Repeat the whole listing word for word, skipping pictures.

(Beginning of DATA BELOW)

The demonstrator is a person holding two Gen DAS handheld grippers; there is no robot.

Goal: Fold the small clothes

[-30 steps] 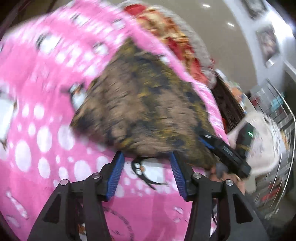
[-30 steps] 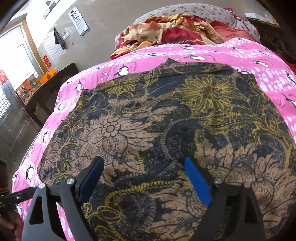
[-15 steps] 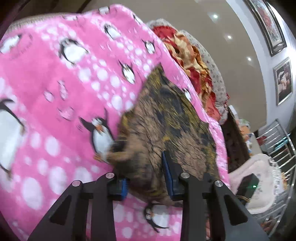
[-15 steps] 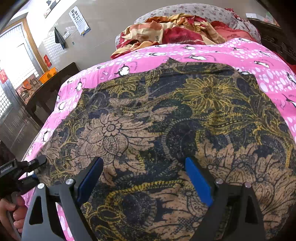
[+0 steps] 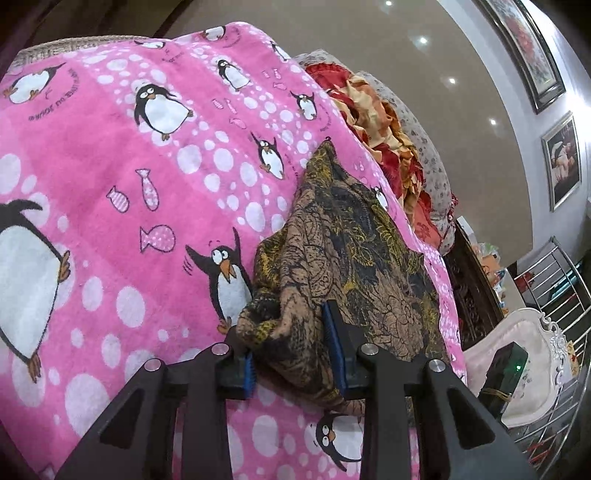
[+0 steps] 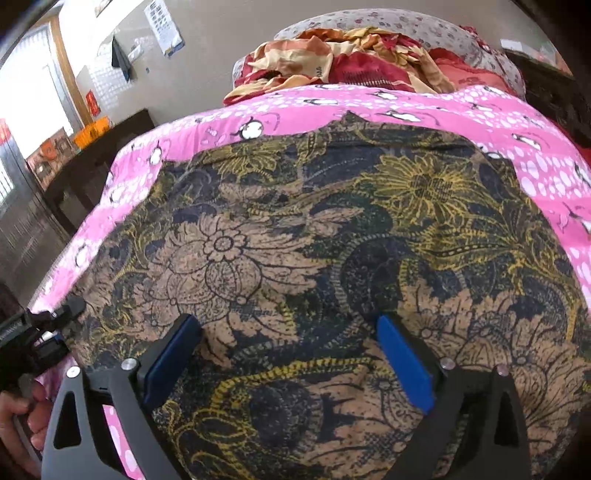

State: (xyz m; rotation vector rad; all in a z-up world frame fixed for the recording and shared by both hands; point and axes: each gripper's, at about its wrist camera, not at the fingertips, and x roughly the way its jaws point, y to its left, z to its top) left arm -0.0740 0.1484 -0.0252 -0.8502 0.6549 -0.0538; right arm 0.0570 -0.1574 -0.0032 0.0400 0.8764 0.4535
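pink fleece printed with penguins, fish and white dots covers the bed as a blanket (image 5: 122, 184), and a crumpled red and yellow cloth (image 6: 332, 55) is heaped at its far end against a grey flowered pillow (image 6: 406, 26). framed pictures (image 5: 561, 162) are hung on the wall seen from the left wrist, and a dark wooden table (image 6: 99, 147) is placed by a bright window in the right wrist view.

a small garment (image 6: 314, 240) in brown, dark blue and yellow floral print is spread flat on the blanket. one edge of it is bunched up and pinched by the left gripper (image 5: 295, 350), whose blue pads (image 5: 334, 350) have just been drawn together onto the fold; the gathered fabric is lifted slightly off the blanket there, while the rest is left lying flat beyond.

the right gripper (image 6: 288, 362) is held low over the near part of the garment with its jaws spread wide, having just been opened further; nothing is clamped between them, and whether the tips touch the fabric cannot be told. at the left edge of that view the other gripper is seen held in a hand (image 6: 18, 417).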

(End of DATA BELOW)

EXERCISE OUTPUT:
The demonstrator is a person holding two Gen DAS handheld grippers; there is no robot.

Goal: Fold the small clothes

[-30 steps] 
[-30 steps] 
[-15 steps] 
[-15 steps] 
[+0 steps] 
[+0 steps] 

State: (xyz m; rotation vector rad; all in a z-up world frame fixed for the recording and shared by both hands; point and axes: each gripper's, at about its wrist camera, not at the fingertips, and x roughly the way its jaws point, y to its left, z to its top) left arm -0.0740 0.1484 -0.0252 -0.8502 0.6549 -0.0538; right arm 0.0570 -0.1574 -0.0032 0.0400 0.8764 0.4535
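pink fleece printed with penguins, fish and white dots covers the bed as a blanket (image 5: 122, 184), and a crumpled red and yellow cloth (image 6: 332, 55) is heaped at its far end against a grey flowered pillow (image 6: 406, 26). framed pictures (image 5: 561, 162) are hung on the wall seen from the left wrist, and a dark wooden table (image 6: 99, 147) is placed by a bright window in the right wrist view.

a small garment (image 6: 314, 240) in brown, dark blue and yellow floral print is spread flat on the blanket. one edge of it is bunched up and pinched by the left gripper (image 5: 295, 350), whose blue pads (image 5: 334, 350) have just been drawn together onto the fold; the gathered fabric is lifted slightly off the blanket there, while the rest is left lying flat beyond.

the right gripper (image 6: 288, 362) is held low over the near part of the garment with its jaws spread wide, having just been opened further; nothing is clamped between them, and whether the tips touch the fabric cannot be told. at the left edge of that view the other gripper is seen held in a hand (image 6: 18, 417).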

There is nothing further to the answer.